::: Given records :::

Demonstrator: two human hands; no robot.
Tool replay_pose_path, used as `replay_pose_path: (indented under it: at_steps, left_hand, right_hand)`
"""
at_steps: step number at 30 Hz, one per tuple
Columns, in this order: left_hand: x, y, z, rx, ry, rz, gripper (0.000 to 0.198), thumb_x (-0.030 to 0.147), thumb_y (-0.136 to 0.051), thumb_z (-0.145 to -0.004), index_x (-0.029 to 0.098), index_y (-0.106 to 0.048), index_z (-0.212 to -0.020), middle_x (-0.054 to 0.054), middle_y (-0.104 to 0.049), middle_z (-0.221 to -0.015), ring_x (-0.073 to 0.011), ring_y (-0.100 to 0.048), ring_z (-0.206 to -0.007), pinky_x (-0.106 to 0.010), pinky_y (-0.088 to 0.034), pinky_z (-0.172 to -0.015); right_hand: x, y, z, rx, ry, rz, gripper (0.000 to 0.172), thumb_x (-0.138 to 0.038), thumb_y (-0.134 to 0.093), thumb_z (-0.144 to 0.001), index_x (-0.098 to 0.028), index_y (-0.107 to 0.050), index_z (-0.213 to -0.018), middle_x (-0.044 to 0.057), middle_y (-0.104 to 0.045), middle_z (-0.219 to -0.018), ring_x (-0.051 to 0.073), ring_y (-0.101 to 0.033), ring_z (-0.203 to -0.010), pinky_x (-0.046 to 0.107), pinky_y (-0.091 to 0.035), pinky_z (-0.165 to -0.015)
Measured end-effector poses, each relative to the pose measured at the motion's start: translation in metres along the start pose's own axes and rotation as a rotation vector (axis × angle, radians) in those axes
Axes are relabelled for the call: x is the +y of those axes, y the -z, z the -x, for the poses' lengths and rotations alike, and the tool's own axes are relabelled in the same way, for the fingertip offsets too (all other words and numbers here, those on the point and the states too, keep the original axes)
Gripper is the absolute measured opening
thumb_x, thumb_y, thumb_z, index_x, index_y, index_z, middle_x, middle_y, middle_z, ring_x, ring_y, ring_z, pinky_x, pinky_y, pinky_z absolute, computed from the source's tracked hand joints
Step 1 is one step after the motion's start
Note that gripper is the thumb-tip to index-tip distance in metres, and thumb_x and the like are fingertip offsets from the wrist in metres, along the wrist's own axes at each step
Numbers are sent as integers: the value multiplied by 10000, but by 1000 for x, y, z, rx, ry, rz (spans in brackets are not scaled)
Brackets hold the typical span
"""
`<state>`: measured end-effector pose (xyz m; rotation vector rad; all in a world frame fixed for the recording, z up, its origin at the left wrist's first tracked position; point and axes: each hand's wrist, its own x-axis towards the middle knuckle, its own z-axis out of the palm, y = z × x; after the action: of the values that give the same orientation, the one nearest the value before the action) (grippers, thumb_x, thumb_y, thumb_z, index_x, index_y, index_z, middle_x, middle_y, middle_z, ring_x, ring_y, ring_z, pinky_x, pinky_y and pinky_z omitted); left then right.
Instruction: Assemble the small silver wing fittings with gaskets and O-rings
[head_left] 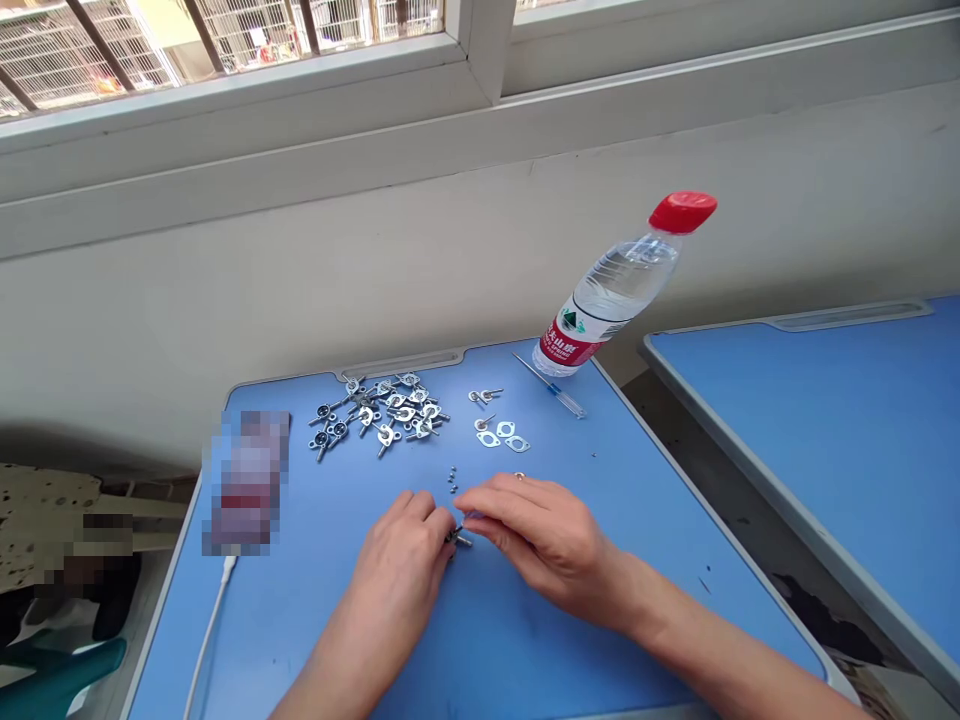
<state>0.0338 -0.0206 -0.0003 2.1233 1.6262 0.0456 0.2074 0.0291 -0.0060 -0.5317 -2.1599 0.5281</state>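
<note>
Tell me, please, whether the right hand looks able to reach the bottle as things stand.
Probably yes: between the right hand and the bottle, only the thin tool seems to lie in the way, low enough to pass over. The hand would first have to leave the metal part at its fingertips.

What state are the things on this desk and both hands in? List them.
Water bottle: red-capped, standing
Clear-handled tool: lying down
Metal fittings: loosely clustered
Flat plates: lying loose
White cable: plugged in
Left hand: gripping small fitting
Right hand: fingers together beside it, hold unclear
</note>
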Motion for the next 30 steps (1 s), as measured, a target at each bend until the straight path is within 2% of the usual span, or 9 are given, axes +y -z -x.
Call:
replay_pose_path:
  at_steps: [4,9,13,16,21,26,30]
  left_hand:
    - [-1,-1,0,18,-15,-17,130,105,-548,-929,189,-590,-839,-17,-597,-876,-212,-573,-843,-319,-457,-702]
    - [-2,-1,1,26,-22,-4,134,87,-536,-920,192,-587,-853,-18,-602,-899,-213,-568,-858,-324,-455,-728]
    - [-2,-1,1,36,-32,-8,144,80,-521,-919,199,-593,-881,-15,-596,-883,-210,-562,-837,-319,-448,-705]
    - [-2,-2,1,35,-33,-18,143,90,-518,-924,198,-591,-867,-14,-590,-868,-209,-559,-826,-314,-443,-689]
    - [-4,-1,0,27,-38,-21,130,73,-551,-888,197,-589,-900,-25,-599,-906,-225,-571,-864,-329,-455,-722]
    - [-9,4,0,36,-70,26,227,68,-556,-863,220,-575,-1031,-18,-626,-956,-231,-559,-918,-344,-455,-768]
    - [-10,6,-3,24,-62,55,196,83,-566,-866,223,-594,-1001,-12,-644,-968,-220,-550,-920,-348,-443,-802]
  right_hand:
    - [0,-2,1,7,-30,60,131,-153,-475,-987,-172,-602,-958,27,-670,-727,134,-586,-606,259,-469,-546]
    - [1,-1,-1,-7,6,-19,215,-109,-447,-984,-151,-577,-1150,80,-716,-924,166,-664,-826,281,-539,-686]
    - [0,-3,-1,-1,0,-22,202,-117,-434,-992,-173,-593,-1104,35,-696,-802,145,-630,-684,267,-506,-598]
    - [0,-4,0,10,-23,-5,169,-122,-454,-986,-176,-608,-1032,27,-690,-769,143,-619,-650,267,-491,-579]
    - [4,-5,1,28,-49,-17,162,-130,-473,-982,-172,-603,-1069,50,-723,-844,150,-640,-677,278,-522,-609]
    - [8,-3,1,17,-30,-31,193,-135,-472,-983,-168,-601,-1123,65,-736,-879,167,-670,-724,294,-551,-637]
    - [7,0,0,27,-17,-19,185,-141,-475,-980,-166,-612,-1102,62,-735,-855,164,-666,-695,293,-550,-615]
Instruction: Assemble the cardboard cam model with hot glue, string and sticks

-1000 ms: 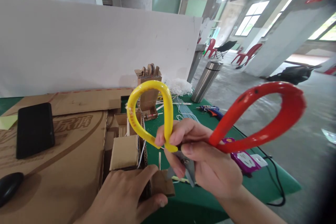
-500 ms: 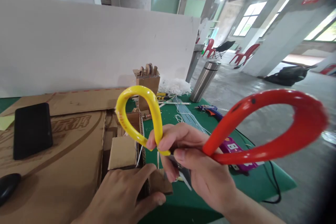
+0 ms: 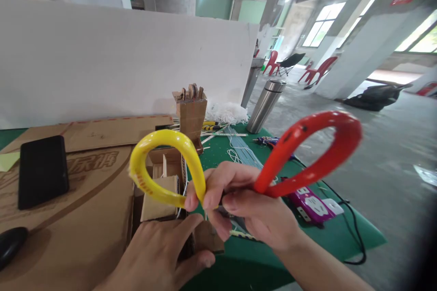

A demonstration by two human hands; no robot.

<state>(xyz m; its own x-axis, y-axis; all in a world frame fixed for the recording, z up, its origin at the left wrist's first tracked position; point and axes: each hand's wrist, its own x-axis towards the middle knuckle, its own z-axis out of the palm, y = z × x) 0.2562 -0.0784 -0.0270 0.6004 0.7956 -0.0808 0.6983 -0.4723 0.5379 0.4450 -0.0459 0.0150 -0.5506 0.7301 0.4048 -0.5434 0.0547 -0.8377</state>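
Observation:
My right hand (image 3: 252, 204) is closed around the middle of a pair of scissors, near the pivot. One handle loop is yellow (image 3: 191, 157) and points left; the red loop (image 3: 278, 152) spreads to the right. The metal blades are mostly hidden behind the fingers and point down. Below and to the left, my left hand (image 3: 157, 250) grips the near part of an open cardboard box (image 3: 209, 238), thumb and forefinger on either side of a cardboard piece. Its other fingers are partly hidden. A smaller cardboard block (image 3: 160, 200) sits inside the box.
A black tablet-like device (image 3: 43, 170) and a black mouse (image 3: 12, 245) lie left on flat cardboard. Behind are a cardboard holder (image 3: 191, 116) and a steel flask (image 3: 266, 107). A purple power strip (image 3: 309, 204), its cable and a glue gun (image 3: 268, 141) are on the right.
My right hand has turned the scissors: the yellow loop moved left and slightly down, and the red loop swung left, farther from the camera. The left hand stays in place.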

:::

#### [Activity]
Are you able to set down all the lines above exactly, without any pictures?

#### [Exercise output]
Demonstrator: two human hands; no robot.
Tool replay_pose_path, used as `replay_pose_path: (indented under it: at_steps, left_hand, right_hand)`
"""
at_steps: step number at 30 Hz, one per tuple
Columns, in this order: left_hand: x, y, z, rx, ry, rz, gripper (0.000 to 0.198), thumb_x (-0.030 to 0.147), thumb_y (-0.136 to 0.051), thumb_z (-0.145 to -0.004), index_x (-0.029 to 0.098), index_y (-0.106 to 0.048), index_z (-0.212 to -0.020), middle_x (-0.054 to 0.054), middle_y (-0.104 to 0.049), middle_z (-0.221 to -0.015), ring_x (-0.073 to 0.011), ring_y (-0.100 to 0.048), ring_z (-0.206 to -0.007), pinky_x (-0.106 to 0.010), pinky_y (-0.088 to 0.034), pinky_z (-0.172 to -0.015); right_hand: x, y, z, rx, ry, rz, gripper (0.000 to 0.172), thumb_x (-0.138 to 0.038), thumb_y (-0.134 to 0.093), thumb_z (-0.144 to 0.001), index_x (-0.098 to 0.028), index_y (-0.107 to 0.050), index_z (-0.213 to -0.018), middle_x (-0.044 to 0.057), middle_y (-0.104 to 0.045), middle_z (-0.219 to -0.018), ring_x (-0.051 to 0.073), ring_y (-0.101 to 0.033), ring_z (-0.203 to -0.010), pinky_x (-0.046 to 0.107), pinky_y (-0.091 to 0.035), pinky_z (-0.165 to -0.015)
Measured end-effector poses, each relative to the pose measured at the motion's start: translation in metres along the start pose's own axes and rotation as a rotation vector (axis × angle, radians) in those axes
Axes are relabelled for the call: x is the +y of those axes, y the -z, z the -x, for the poses' lengths and rotations alike, and the tool's own axes are relabelled in the same way, for the fingertip offsets too (all other words and numbers here, those on the point and the states too, keep the original axes)
Gripper is the absolute measured opening
thumb_x, thumb_y, thumb_z, index_x, index_y, index_z, middle_x, middle_y, middle_z, ring_x, ring_y, ring_z, pinky_x, pinky_y, pinky_z absolute, computed from the source's tracked hand joints
Step 1 is one step after the motion's start
Note that gripper is the thumb-tip to index-tip distance in metres, and thumb_x and the like are fingertip offsets from the wrist in metres, along the wrist's own axes at each step
Numbers are sent as integers: the value multiplied by 10000, but by 1000 for x, y, z, rx, ry, rz (spans in brackets are not scaled)
Brackets hold the typical span
"""
`<state>`: measured end-effector pose (xyz m; rotation vector rad; all in a world frame fixed for the recording, z up, its origin at the left wrist's first tracked position; point and axes: each hand's wrist, its own x-axis towards the middle knuckle, its own z-axis out of the palm, y = z × x; after the action: of the values that give the same orientation, the one nearest the value before the action) (grippers, thumb_x, thumb_y, thumb_z, index_x, index_y, index_z, middle_x, middle_y, middle_z, ring_x, ring_y, ring_z, pinky_x, pinky_y and pinky_z omitted); left then right.
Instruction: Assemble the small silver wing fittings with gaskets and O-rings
[head_left] 
<state>0.0338 -0.0206 -0.0003 2.1233 1.6262 0.0456 0.2074 0.0291 -0.0060 -0.5317 -2.1599 0.5281</state>
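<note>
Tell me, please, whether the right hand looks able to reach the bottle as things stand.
Probably yes: between the right hand and the bottle, only the thin tool seems to lie in the way, low enough to pass over. The hand would first have to leave the metal part at its fingertips.

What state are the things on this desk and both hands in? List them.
Water bottle: red-capped, standing
Clear-handled tool: lying down
Metal fittings: loosely clustered
Flat plates: lying loose
White cable: plugged in
Left hand: gripping small fitting
Right hand: fingers together beside it, hold unclear
</note>
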Motion for the next 30 steps (1 s), as measured, a target at each bend until the straight path is within 2% of the usual span, or 9 are given, axes +y -z -x.
Call:
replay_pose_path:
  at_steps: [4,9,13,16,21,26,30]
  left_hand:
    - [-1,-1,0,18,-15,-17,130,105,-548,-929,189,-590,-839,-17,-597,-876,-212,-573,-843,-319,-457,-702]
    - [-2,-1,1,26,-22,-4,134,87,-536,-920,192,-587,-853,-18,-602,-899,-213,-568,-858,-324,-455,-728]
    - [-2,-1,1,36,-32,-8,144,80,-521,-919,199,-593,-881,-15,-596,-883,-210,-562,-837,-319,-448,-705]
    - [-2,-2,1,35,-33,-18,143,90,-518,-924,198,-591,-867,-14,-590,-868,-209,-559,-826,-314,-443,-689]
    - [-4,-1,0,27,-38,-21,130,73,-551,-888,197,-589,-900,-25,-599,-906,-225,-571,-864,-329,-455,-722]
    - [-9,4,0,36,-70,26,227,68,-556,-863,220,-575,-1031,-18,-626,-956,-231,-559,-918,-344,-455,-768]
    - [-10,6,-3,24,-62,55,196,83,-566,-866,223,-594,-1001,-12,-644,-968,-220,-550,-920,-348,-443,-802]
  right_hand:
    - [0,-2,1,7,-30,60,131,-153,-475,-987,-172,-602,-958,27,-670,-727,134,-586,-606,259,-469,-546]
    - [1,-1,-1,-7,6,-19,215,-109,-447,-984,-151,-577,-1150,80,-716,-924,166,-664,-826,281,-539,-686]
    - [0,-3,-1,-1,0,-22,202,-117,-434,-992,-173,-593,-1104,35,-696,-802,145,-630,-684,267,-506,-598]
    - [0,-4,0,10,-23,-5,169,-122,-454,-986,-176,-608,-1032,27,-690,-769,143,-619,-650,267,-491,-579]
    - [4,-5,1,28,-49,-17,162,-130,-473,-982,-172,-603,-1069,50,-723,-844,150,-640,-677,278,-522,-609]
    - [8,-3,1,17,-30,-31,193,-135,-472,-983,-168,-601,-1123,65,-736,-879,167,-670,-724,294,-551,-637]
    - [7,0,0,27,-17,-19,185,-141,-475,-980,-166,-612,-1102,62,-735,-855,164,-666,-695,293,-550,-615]
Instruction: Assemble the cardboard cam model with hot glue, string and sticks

-1000 ms: 
-500 ms: 
+0 ms: 

A demonstration by two human hands; no robot.

<state>(xyz m; its own x-axis, y-axis; all in a world frame fixed for the recording, z up, its origin at the left wrist's first tracked position; point and axes: each hand's wrist, its own x-axis towards the middle knuckle, its own z-axis out of the palm, y = z × x) 0.2562 -0.0784 -0.0270 0.6004 0.7956 -0.0808 0.6983 -0.4723 0.5379 0.4450 -0.0459 0.0150 -0.5506 0.7301 0.4048 -0.5434 0.0547 -0.8377</state>
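Observation:
My right hand (image 3: 252, 204) is closed around the middle of a pair of scissors, near the pivot. One handle loop is yellow (image 3: 191, 157) and points left; the red loop (image 3: 278, 152) spreads to the right. The metal blades are mostly hidden behind the fingers and point down. Below and to the left, my left hand (image 3: 157, 250) grips the near part of an open cardboard box (image 3: 209, 238), thumb and forefinger on either side of a cardboard piece. Its other fingers are partly hidden. A smaller cardboard block (image 3: 160, 200) sits inside the box.
A black tablet-like device (image 3: 43, 170) and a black mouse (image 3: 12, 245) lie left on flat cardboard. Behind are a cardboard holder (image 3: 191, 116) and a steel flask (image 3: 266, 107). A purple power strip (image 3: 309, 204), its cable and a glue gun (image 3: 268, 141) are on the right.
My right hand has turned the scissors: the yellow loop moved left and slightly down, and the red loop swung left, farther from the camera. The left hand stays in place.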

Nothing remains to be done, and the exercise is complete.